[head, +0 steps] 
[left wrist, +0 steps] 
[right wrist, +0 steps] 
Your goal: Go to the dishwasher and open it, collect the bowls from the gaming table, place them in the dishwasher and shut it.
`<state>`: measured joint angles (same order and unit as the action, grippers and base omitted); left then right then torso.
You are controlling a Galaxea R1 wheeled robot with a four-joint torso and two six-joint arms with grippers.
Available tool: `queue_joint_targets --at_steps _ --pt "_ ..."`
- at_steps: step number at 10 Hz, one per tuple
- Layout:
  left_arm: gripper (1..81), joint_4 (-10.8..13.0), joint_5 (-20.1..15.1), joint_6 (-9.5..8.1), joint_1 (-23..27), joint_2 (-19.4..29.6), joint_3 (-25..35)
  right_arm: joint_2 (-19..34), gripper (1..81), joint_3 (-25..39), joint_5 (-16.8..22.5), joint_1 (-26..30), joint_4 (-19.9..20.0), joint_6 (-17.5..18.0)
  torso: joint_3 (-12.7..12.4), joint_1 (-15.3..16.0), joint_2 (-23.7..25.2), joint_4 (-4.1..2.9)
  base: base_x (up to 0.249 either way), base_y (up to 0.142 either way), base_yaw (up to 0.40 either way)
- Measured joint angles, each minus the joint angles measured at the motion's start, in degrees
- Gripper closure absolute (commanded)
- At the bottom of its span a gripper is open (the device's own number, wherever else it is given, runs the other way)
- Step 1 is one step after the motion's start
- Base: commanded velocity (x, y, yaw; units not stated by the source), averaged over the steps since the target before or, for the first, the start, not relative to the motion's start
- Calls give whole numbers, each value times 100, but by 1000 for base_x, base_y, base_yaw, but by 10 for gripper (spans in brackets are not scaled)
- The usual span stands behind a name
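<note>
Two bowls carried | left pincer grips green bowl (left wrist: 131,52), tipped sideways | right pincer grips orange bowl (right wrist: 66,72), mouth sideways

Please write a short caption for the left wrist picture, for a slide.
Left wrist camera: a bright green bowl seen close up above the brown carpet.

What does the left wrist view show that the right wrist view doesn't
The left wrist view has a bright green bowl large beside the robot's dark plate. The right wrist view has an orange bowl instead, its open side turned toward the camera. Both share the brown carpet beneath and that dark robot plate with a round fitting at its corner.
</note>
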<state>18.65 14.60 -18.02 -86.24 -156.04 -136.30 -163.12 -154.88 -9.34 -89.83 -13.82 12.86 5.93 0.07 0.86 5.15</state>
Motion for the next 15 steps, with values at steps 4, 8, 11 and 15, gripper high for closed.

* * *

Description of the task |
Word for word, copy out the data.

Exercise result |
[head, +0 steps] 
[left wrist, +0 steps] 
[right wrist, +0 steps] 
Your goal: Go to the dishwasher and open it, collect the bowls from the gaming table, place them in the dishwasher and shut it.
`<state>`: measured joint angles (same order and unit as the action, grippers and base omitted); left then right then torso.
You are controlling a Galaxea R1 wheeled robot with a four-joint torso and two six-joint arms with grippers.
Available tool: `queue_joint_targets --at_steps _ --pt "_ ..."`
- at_steps: step number at 10 Hz, one per tuple
- Layout:
  left_arm: gripper (1..81), joint_4 (-10.8..13.0), joint_5 (-20.1..15.1), joint_6 (-9.5..8.1), joint_1 (-23..27), joint_2 (-19.4..29.6), joint_3 (-25..35)
  right_arm: joint_2 (-19..34), gripper (1..81), joint_3 (-25..39), joint_5 (-16.8..22.5), joint_1 (-26..30), joint_4 (-19.9..20.0), joint_6 (-17.5..18.0)
  torso: joint_3 (-12.7..12.4), joint_1 (-15.3..16.0), joint_2 (-23.7..25.2), joint_4 (-4.1..2.9)
  base: base_x (up to 0.249 either way), base_y (up to 0.142 either way), base_yaw (up to 0.40 either way)
- Measured joint angles, each minus the joint angles measured at the motion's start, in degrees
- Gripper closure absolute (commanded)
- At the bottom of its span a gripper is open (the device's own number, wherever else it is given, runs the other way)
- Step 1 is one step after the motion's start
- Base: commanded velocity (x, y, yaw; units not stated by the source), averaged over the steps since the target before or, for the first, the start, not relative to the motion's start
- Calls give whole numbers, each value times 100, but by 1000 for base_x, base_y, base_yaw, but by 10 for gripper (spans in brackets are not scaled)
- The usual span stands behind a name
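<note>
Two bowls carried | left pincer grips green bowl (left wrist: 131,52), tipped sideways | right pincer grips orange bowl (right wrist: 66,72), mouth sideways

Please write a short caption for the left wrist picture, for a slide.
Left wrist camera: a bright green bowl seen close up above the brown carpet.

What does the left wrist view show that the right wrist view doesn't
The left wrist view has a bright green bowl large beside the robot's dark plate. The right wrist view has an orange bowl instead, its open side turned toward the camera. Both share the brown carpet beneath and that dark robot plate with a round fitting at its corner.
</note>
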<state>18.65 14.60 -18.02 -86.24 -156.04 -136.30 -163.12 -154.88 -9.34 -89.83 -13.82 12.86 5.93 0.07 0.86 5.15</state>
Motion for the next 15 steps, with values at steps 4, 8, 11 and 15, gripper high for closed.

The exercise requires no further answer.